## EXERCISE
Starting with the first line, transcribe the material exactly through to the last.
═══ COLLECTED DATA
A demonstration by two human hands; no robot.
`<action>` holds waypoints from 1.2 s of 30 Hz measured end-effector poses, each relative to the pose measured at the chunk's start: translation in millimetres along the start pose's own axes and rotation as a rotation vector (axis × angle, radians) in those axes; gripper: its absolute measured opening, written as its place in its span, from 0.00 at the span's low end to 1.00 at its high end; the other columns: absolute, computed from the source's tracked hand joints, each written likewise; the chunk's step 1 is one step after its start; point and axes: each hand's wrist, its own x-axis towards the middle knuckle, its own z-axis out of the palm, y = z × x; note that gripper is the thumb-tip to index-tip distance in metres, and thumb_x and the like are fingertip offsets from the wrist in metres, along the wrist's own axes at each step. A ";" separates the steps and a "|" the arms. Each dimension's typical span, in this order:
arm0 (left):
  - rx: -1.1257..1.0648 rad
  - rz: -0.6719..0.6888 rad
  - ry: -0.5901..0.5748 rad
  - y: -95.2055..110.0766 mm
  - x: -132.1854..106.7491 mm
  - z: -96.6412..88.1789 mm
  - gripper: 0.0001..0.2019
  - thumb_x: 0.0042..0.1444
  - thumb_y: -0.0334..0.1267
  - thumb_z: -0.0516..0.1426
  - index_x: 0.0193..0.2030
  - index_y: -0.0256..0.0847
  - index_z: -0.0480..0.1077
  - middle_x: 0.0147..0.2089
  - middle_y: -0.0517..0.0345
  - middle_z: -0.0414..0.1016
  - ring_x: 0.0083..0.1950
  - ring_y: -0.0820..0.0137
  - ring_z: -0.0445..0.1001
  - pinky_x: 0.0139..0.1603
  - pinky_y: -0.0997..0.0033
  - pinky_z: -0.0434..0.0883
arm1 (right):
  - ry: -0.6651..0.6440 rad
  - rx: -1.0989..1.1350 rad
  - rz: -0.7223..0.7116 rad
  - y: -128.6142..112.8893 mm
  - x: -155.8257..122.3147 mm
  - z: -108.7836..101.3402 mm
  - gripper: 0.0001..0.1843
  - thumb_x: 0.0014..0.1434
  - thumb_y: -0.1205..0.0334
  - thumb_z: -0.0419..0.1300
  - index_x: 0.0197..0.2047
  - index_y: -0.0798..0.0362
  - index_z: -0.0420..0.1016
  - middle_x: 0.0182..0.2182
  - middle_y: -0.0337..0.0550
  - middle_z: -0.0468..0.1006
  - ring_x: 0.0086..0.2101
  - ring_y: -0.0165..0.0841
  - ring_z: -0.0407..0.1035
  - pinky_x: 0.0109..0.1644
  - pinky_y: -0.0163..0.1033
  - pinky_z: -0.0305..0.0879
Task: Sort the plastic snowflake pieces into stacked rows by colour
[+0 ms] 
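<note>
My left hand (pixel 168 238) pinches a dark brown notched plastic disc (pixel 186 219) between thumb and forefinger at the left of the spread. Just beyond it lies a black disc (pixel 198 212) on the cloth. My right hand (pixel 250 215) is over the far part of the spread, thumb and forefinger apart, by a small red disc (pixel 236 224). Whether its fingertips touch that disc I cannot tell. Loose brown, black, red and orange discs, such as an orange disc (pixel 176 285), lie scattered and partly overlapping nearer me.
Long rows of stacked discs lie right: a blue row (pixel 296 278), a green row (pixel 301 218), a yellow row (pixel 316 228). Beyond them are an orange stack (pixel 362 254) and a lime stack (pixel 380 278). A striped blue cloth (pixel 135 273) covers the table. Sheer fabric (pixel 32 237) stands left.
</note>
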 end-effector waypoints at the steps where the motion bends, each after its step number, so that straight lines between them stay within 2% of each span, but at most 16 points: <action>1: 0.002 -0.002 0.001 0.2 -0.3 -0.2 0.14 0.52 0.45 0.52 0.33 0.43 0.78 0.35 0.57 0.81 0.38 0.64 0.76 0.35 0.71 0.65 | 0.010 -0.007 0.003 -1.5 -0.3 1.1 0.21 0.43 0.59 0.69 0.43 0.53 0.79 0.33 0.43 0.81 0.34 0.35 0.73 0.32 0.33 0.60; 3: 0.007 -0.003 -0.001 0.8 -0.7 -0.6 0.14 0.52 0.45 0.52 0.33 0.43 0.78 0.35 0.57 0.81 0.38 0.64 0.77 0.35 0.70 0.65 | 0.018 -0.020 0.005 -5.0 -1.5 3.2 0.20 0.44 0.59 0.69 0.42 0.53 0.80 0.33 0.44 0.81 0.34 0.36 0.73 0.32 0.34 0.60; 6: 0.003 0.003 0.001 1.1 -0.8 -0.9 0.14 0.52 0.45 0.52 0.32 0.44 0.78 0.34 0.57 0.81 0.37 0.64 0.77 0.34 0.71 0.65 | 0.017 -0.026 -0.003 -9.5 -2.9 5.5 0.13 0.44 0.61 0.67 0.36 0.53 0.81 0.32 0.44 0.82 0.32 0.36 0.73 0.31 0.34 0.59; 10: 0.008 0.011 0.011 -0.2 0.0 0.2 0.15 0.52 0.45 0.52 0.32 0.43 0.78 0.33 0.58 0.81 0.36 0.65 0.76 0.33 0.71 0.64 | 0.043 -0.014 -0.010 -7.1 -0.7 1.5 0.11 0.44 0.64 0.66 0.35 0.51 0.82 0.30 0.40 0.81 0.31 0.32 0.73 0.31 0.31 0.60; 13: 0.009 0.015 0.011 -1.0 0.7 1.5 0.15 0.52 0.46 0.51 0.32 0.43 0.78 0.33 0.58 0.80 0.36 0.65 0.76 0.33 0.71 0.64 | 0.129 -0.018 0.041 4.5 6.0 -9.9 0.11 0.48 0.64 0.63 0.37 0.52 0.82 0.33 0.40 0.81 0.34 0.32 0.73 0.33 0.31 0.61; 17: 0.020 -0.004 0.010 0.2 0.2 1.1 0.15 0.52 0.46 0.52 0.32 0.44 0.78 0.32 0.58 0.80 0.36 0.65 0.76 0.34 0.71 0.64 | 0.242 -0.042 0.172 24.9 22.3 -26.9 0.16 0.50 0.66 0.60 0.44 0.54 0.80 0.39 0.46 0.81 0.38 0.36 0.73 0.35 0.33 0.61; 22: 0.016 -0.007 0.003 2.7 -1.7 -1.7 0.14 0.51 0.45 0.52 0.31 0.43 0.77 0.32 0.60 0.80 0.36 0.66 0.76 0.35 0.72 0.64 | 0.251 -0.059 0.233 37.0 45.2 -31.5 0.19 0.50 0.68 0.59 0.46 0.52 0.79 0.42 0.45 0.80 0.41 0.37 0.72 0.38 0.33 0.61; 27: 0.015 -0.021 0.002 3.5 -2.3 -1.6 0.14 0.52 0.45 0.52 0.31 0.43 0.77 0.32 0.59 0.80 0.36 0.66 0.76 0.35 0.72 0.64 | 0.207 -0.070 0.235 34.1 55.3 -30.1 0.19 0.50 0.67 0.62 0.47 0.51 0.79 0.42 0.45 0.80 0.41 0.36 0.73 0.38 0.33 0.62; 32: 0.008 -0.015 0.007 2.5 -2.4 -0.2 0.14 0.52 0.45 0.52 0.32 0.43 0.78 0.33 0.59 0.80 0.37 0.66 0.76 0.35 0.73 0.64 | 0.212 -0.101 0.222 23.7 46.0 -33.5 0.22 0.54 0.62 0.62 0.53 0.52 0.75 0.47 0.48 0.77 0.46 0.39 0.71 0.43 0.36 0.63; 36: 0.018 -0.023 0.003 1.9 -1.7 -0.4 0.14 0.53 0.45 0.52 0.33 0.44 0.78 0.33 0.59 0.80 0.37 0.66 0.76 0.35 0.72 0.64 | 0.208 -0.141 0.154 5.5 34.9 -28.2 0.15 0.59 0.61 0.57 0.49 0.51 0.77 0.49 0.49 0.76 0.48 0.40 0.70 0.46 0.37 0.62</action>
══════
## REPLY
A demonstration by two human hands; no robot.
`<action>` holds waypoints from 1.2 s of 30 Hz measured end-effector poses, each relative to the pose measured at the chunk's start: translation in millimetres along the start pose's own axes and rotation as a rotation vector (axis × angle, radians) in those axes; gripper: its absolute measured opening, written as its place in its span, from 0.00 at the span's low end to 1.00 at its high end; the other columns: absolute, computed from the source's tracked hand joints, each written likewise; the chunk's step 1 is one step after its start; point and axes: each hand's wrist, its own x-axis towards the middle knuckle, its own z-axis out of the palm, y = z × x; note that gripper is the thumb-tip to index-tip distance in metres, and thumb_x and the like are fingertip offsets from the wrist in metres, along the wrist's own axes at each step. A ";" separates the steps and a "|" the arms. Each dimension's typical span, in this order:
arm0 (left):
  - rx: -1.1257..1.0648 rad
  - rz: -0.6719..0.6888 rad
  - ry: -0.5901..0.5748 rad
  - y: -95.2055..110.0766 mm
  - x: -132.1854..106.7491 mm
  - z: -96.6412..88.1789 mm
  - gripper: 0.0001..0.2019
  - thumb_x: 0.0042..0.1444
  - thumb_y: -0.0334..0.1267
  - thumb_z: -0.0516..0.1426
  - index_x: 0.0193..0.2030
  - index_y: -0.0256..0.0847
  - index_z: -0.0480..0.1077
  - middle_x: 0.0147..0.2089
  - middle_y: -0.0517..0.0345
  - middle_z: -0.0414..0.1016
  - ring_x: 0.0083..0.1950
  - ring_y: -0.0820..0.0137
  - ring_z: -0.0445..0.1001
  - pinky_x: 0.0139..0.1603
  - pinky_y: -0.0997..0.0033
  - pinky_z: -0.0434..0.0883
arm1 (right):
  - ry: -0.6651..0.6440 rad
  - rx: -1.0989..1.1350 rad
  - rz: -0.7223..0.7116 rad
  - y: -128.6142..112.8893 mm
  - x: -155.8257..122.3147 mm
  - z: -108.7836..101.3402 mm
  - gripper: 0.0001..0.1843
  - thumb_x: 0.0014..0.1434
  - thumb_y: -0.1205..0.0334
  - thumb_z: -0.0419..0.1300
  - index_x: 0.0197..0.2047
  - index_y: -0.0798..0.0362
  - index_z: -0.0420..0.1016
  - middle_x: 0.0182..0.2182
  - middle_y: -0.0337..0.0550
  - middle_z: -0.0468..0.1006
  - ring_x: 0.0086..0.2101
  - ring_y: -0.0165..0.0841
  - ring_z: -0.0407..0.1035
  - pinky_x: 0.0109..0.1644
  - pinky_y: -0.0163..0.1033
  - pinky_z: -0.0305..0.0879
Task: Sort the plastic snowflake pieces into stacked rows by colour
[+0 ms] 
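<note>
My left hand (pixel 168 238) pinches a dark brown notched plastic disc (pixel 186 219) between thumb and forefinger at the left of the spread. Just beyond it lies a black disc (pixel 198 212) on the cloth. My right hand (pixel 250 215) is over the far part of the spread, thumb and forefinger apart, by a small red disc (pixel 236 224). Whether its fingertips touch that disc I cannot tell. Loose brown, black, red and orange discs, such as an orange disc (pixel 176 285), lie scattered and partly overlapping nearer me.
Long rows of stacked discs lie right: a blue row (pixel 296 278), a green row (pixel 301 218), a yellow row (pixel 316 228). Beyond them are an orange stack (pixel 362 254) and a lime stack (pixel 380 278). A striped blue cloth (pixel 135 273) covers the table. Sheer fabric (pixel 32 237) stands left.
</note>
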 end-effector waypoints at the steps where the motion bends, each after its step number, so that straight lines between them stay within 2% of each span, but at most 16 points: <action>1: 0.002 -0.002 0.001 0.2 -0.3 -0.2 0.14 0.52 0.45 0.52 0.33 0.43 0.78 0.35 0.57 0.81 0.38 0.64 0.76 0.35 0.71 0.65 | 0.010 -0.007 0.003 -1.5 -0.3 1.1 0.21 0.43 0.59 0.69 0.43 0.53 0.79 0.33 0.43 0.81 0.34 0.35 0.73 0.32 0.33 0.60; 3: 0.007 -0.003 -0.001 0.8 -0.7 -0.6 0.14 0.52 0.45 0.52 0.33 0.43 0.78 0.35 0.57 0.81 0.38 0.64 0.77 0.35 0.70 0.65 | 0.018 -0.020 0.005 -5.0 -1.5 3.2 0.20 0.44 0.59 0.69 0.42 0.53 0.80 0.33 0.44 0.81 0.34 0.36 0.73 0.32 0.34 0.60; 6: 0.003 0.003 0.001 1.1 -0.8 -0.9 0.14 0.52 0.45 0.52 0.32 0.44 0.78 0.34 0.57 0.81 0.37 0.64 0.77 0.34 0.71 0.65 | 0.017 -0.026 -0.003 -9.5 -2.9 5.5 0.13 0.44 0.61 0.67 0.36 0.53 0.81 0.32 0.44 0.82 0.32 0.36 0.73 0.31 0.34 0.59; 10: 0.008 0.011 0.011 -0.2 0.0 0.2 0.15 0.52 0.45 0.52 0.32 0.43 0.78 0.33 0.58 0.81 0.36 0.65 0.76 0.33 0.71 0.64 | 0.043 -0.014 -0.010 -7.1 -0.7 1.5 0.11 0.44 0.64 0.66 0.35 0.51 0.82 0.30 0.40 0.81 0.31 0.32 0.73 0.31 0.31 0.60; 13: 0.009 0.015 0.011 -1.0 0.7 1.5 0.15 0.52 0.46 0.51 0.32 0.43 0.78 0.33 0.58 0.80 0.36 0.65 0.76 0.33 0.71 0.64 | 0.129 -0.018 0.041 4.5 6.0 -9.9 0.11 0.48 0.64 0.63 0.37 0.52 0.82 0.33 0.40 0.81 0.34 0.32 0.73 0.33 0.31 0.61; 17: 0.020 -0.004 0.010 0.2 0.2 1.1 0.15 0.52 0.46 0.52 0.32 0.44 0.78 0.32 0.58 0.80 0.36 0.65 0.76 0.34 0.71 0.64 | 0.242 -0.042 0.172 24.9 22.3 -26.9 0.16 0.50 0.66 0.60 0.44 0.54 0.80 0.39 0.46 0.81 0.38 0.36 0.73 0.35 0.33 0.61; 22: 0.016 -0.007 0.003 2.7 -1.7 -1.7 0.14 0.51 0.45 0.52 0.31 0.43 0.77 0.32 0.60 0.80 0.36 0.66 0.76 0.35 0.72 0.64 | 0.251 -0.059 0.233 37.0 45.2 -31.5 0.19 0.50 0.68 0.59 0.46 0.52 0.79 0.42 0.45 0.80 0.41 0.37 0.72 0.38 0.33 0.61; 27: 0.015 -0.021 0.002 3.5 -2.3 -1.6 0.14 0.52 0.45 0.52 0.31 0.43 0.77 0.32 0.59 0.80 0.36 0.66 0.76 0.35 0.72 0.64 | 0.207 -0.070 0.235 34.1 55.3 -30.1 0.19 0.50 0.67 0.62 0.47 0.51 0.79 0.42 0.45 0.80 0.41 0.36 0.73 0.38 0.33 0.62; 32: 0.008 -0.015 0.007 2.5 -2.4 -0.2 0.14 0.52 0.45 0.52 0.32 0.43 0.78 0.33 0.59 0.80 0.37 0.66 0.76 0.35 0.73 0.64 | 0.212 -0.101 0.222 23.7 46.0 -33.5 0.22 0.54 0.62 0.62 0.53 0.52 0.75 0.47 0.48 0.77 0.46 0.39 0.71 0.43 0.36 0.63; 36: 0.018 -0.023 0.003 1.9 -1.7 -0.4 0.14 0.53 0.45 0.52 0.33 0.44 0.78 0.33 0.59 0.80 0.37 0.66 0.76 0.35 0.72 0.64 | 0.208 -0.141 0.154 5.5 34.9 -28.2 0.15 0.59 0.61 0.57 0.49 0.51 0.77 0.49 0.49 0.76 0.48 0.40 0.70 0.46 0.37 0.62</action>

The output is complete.